The sequence looks all too familiar from other recent crises. First, denial. Then, partial recognition. Finally, emergency meetings once the problem is already on the table.
On Tuesday, the Commission’s transport spokesperson, Anna-Kaisa Itkonen, said that “there is currently no evidence of a jet fuel shortage in the European Union.” Only a short time later, she admitted that “in the near future there could be supply problems.” The key point is that the Commission itself had already convened member states and major energy companies last Friday to discuss a risk that, officially, it said did not exist.
The problem is structural. Europe consumes more jet fuel than it can produce and depends on roughly 40% of refined imports that pass through the Hormuz Strait. For years, the EU reduced refining capacity, shut down facilities, and focused its energy policy on decarbonization and external dependence. It worked as long as cheap oil kept arriving and shipping routes remained open. It stopped working when the war with Iran turned the Persian Gulf into a bottleneck.
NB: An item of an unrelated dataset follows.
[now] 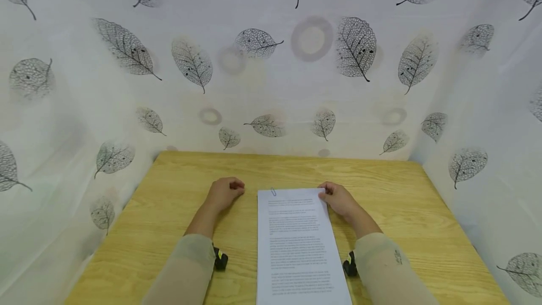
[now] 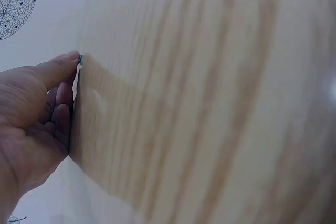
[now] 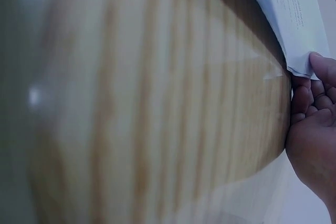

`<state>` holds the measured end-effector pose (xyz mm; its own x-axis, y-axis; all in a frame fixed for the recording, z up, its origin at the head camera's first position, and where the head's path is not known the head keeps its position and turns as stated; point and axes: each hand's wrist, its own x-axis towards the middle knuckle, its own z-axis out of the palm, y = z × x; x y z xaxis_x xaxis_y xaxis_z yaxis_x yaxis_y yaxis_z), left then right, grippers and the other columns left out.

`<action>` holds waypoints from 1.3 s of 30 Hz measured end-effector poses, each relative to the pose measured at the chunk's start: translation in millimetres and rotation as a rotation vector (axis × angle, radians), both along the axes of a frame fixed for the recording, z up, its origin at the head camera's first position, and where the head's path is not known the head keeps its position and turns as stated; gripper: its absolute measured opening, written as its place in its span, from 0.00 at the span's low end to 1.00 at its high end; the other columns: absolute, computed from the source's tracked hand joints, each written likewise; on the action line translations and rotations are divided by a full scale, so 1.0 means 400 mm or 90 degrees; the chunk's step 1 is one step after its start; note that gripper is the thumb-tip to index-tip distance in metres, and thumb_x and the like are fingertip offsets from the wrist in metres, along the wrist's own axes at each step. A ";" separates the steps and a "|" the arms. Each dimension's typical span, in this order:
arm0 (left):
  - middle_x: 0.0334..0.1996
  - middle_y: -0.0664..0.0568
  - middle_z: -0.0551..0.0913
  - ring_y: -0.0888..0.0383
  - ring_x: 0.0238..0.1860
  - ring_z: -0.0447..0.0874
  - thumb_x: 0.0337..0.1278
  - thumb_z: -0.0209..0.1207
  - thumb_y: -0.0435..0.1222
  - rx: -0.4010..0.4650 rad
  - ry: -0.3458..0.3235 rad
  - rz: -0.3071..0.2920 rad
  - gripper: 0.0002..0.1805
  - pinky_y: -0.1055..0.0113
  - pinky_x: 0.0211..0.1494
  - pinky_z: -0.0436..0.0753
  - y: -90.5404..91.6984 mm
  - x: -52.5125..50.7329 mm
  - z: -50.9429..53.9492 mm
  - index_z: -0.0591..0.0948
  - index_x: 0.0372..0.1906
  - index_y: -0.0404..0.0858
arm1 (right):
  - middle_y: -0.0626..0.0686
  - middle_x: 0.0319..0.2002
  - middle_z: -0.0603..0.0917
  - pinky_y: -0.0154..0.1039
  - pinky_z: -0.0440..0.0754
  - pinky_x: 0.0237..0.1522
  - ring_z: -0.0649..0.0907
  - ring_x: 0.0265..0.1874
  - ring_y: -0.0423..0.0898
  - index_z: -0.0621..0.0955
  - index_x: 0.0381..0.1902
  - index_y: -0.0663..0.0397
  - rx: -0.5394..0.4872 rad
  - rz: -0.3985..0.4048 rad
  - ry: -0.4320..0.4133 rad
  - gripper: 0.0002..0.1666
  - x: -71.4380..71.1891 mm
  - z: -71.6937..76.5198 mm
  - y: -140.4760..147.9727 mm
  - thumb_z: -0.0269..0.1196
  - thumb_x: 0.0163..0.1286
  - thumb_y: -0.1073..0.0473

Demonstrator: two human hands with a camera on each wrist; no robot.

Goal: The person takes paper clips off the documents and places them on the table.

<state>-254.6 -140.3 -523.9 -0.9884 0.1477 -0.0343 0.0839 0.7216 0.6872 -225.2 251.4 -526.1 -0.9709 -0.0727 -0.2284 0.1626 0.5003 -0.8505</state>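
Note:
A printed paper stack (image 1: pixel 296 244) lies lengthwise on the table, with a paper clip (image 1: pixel 273 192) at its top edge near the left corner. My right hand (image 1: pixel 340 200) pinches the stack's top right corner; in the right wrist view the thumb of that hand (image 3: pixel 315 114) presses on the paper (image 3: pixel 294 19), its other fingers curled beneath. To the left of the stack, apart from it, my left hand (image 1: pixel 224 194) rests on the table, fingers loosely bent. A tiny blue-green speck shows at the thumb tip of my left hand (image 2: pixel 39 108); what it is, I cannot tell.
The wooden table (image 1: pixel 169 201) carries the paper and both forearms. Around its back and sides hangs a white curtain (image 1: pixel 262 88) with a leaf print. Black wrist devices sit at the left sleeve (image 1: pixel 220 259) and the right sleeve (image 1: pixel 350 264).

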 end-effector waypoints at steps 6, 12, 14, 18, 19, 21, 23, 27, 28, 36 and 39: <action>0.43 0.50 0.93 0.51 0.49 0.89 0.71 0.70 0.37 0.002 0.009 0.016 0.05 0.49 0.62 0.87 -0.001 0.003 -0.008 0.91 0.46 0.43 | 0.53 0.48 0.81 0.35 0.75 0.47 0.76 0.48 0.48 0.84 0.57 0.56 0.012 0.005 0.001 0.10 0.001 -0.009 0.002 0.61 0.83 0.62; 0.47 0.50 0.92 0.51 0.51 0.88 0.73 0.68 0.39 0.032 0.009 0.027 0.07 0.49 0.62 0.86 -0.007 -0.004 -0.012 0.90 0.49 0.43 | 0.55 0.49 0.82 0.36 0.75 0.50 0.77 0.50 0.49 0.84 0.58 0.57 0.010 0.006 0.013 0.11 -0.001 0.009 0.002 0.60 0.84 0.61; 0.47 0.49 0.91 0.50 0.52 0.87 0.75 0.67 0.38 0.048 -0.003 0.038 0.07 0.49 0.62 0.85 -0.009 -0.005 -0.010 0.89 0.50 0.42 | 0.54 0.49 0.82 0.36 0.75 0.50 0.77 0.50 0.49 0.84 0.57 0.57 0.006 0.003 0.009 0.11 -0.002 0.010 0.002 0.60 0.83 0.61; 0.49 0.45 0.88 0.47 0.54 0.84 0.76 0.62 0.35 0.077 -0.022 0.058 0.09 0.49 0.64 0.82 -0.008 -0.007 -0.006 0.87 0.53 0.39 | 0.55 0.49 0.81 0.37 0.75 0.50 0.77 0.50 0.50 0.83 0.57 0.57 0.000 0.006 0.011 0.10 -0.004 0.010 0.004 0.60 0.83 0.62; 0.50 0.44 0.88 0.47 0.55 0.84 0.76 0.61 0.35 0.083 -0.024 0.062 0.10 0.48 0.65 0.82 -0.006 -0.007 -0.004 0.87 0.54 0.39 | 0.55 0.48 0.82 0.37 0.75 0.50 0.77 0.50 0.50 0.84 0.56 0.57 -0.002 0.001 0.009 0.10 -0.005 0.008 0.005 0.61 0.83 0.62; 0.52 0.42 0.87 0.46 0.56 0.83 0.75 0.59 0.34 0.091 -0.025 0.071 0.12 0.47 0.66 0.82 0.000 -0.004 -0.001 0.86 0.55 0.38 | 0.54 0.49 0.82 0.37 0.75 0.50 0.78 0.49 0.49 0.84 0.55 0.56 -0.003 -0.001 0.003 0.09 -0.007 0.004 0.006 0.61 0.83 0.62; 0.52 0.42 0.85 0.45 0.57 0.83 0.74 0.58 0.32 0.099 -0.017 0.082 0.13 0.48 0.67 0.82 0.010 0.000 0.008 0.85 0.57 0.37 | 0.54 0.50 0.83 0.37 0.76 0.50 0.78 0.49 0.49 0.84 0.55 0.55 -0.002 -0.003 -0.002 0.09 -0.009 0.000 0.007 0.61 0.83 0.62; 0.53 0.42 0.82 0.46 0.56 0.81 0.73 0.56 0.32 0.129 0.011 0.083 0.16 0.50 0.64 0.82 0.047 0.016 0.034 0.84 0.60 0.36 | 0.54 0.51 0.83 0.38 0.75 0.52 0.78 0.50 0.49 0.84 0.55 0.55 -0.003 0.010 0.003 0.09 -0.009 0.003 0.005 0.60 0.84 0.61; 0.53 0.42 0.82 0.46 0.56 0.81 0.73 0.56 0.32 0.137 0.016 0.078 0.16 0.51 0.64 0.83 0.058 0.020 0.043 0.84 0.60 0.36 | 0.54 0.51 0.83 0.38 0.75 0.52 0.78 0.50 0.50 0.84 0.56 0.55 -0.004 0.011 0.005 0.09 -0.009 0.006 0.004 0.60 0.84 0.61; 0.64 0.43 0.82 0.45 0.63 0.83 0.77 0.58 0.36 0.171 0.001 0.013 0.20 0.48 0.68 0.85 0.157 0.031 0.081 0.79 0.68 0.38 | 0.54 0.52 0.82 0.38 0.74 0.52 0.77 0.51 0.49 0.83 0.56 0.58 -0.024 0.006 -0.008 0.10 -0.001 0.022 0.005 0.59 0.84 0.62; 0.64 0.45 0.82 0.46 0.63 0.83 0.78 0.58 0.37 0.172 -0.016 0.002 0.21 0.47 0.68 0.84 0.187 0.028 0.073 0.77 0.70 0.39 | 0.54 0.52 0.82 0.38 0.74 0.52 0.77 0.51 0.49 0.83 0.56 0.58 -0.030 0.004 -0.014 0.10 0.004 0.018 0.008 0.59 0.84 0.63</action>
<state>-243.4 -65.6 -494.7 -0.9883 0.1512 -0.0193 0.0617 0.5123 0.8566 -223.7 254.6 -518.9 -0.9652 -0.0899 -0.2454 0.1782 0.4607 -0.8695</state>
Before Iran’s announcement that the Hormuz Strait had been reopened, Europe was already beginning to feel the first consequences. Dutch airline KLM has announced the cancellation of 160 flights from Amsterdam Schiphol Airport next month. Officially, the company speaks of “rising costs.” In practice, several European routes are no longer profitable because the price of jet fuel has soared. British carrier easyJet says it is still operating normally, but admits it is closely monitoring supply developments. The same is true for Delta Air Lines, which is heavily involved in transatlantic routes to Europe.
The association of European airports, ACI Europe, warned last week that the EU could face a “systemic crisis” in barely three weeks if Hormuz remained closed. The organisation is calling for joint jet fuel purchases, a relaxation of certain regulatory rules, and urgent market oversight.
On paper, the EU has mandatory reserves equivalent to 90 days of consumption. But those reserves are designed mainly for crude oil and conventional fuels, not necessarily for refined jet fuel ready for aviation use. Moreover, not all member states have the same storage capacity or the same access to refineries.
Although the immediate crisis may be over—for now—southern and eastern countries remain vulnerable. Spain, Italy, and Greece depend especially heavily on air traffic and tourism. Any future prolonged supply disruption would affect not only airlines, but also hotels, airports, exports, and employment.